**WHAT YOU ARE ASKED TO DO**
Lines holding the word "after" in the material below: count them and write the number alone.

**DATA PROVIDED**
- - - -
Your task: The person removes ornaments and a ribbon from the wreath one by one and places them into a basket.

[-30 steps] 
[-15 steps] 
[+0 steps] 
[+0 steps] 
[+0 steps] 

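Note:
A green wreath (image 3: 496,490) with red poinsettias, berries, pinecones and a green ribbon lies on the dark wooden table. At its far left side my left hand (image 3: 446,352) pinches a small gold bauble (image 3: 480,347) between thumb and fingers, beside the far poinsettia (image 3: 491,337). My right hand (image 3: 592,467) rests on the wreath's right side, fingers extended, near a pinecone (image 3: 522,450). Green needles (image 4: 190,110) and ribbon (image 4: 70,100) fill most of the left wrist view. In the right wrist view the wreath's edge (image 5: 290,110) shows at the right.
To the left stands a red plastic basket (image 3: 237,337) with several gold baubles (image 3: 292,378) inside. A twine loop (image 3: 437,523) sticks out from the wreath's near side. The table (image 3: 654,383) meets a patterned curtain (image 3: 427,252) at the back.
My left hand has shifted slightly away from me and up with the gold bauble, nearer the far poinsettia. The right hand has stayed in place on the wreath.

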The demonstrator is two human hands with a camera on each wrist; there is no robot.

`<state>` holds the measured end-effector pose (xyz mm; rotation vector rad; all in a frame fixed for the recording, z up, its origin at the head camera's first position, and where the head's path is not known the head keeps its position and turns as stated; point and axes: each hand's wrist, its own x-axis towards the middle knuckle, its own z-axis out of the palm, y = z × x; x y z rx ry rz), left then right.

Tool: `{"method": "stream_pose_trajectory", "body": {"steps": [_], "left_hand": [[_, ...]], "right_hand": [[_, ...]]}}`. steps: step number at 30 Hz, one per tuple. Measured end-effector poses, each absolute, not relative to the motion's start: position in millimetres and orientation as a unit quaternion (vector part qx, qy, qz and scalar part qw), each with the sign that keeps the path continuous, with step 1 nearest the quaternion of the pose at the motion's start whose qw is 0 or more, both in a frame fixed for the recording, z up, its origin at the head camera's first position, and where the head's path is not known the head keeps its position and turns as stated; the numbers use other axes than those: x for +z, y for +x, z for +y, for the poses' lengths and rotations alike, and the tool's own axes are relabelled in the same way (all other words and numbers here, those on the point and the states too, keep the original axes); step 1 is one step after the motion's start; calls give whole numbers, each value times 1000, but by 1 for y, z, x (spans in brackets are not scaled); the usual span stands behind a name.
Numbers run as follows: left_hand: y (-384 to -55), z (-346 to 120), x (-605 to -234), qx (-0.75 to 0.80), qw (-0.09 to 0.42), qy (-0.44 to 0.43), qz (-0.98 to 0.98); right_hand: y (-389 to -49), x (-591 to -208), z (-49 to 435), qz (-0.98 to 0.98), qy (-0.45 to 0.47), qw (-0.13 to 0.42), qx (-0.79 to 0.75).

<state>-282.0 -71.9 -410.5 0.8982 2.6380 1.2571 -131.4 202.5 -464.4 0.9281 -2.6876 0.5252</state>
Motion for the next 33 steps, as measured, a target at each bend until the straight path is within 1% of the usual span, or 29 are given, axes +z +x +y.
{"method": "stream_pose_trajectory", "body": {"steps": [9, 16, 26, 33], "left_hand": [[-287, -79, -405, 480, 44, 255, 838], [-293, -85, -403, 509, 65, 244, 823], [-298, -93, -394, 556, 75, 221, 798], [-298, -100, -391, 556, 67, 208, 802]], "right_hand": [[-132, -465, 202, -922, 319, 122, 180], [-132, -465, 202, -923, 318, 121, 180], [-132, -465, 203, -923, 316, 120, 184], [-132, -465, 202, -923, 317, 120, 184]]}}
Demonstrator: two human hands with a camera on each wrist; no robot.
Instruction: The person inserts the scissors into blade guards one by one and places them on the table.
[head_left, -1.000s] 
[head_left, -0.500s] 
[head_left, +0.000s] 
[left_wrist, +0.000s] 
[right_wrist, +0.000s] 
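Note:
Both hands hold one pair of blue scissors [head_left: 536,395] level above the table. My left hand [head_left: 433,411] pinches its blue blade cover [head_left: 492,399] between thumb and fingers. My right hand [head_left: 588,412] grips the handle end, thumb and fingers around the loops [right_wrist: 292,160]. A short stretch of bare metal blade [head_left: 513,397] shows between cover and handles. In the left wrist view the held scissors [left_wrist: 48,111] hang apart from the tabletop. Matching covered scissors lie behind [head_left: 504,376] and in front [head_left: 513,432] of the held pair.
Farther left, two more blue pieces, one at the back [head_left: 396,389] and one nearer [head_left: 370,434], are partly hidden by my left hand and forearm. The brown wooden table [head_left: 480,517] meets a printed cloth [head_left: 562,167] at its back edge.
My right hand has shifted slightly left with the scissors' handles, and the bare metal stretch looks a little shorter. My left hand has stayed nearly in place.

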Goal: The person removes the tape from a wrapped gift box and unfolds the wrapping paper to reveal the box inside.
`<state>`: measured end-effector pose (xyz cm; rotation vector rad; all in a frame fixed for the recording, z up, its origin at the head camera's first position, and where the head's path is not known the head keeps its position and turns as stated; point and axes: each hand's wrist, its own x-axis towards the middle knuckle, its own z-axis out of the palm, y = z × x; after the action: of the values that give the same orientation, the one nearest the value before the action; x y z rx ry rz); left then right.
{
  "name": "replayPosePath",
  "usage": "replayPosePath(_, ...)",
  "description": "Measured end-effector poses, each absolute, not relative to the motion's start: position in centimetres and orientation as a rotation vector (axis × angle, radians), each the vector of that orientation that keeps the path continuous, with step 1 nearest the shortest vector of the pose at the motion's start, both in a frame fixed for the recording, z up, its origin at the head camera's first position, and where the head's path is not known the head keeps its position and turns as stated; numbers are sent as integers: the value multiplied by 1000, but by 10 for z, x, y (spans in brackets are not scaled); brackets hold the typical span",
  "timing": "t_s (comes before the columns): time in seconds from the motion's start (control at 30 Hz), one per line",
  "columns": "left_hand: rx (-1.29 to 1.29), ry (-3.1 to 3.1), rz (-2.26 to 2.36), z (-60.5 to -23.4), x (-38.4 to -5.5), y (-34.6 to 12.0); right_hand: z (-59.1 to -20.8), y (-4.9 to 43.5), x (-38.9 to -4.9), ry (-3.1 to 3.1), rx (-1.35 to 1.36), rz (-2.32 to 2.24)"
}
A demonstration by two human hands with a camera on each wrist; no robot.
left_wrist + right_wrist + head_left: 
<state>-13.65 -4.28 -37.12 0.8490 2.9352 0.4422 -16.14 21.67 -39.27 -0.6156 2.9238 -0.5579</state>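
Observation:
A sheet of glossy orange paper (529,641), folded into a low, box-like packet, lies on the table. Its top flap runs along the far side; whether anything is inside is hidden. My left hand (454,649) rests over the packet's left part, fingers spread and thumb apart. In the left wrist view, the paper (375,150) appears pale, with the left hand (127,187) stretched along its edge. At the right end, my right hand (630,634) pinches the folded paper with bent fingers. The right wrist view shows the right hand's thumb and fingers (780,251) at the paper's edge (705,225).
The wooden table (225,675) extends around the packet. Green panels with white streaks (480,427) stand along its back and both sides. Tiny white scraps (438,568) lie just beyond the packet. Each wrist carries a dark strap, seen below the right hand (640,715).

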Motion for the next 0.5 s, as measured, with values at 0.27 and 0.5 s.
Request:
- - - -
**ANSWER SPACE**
2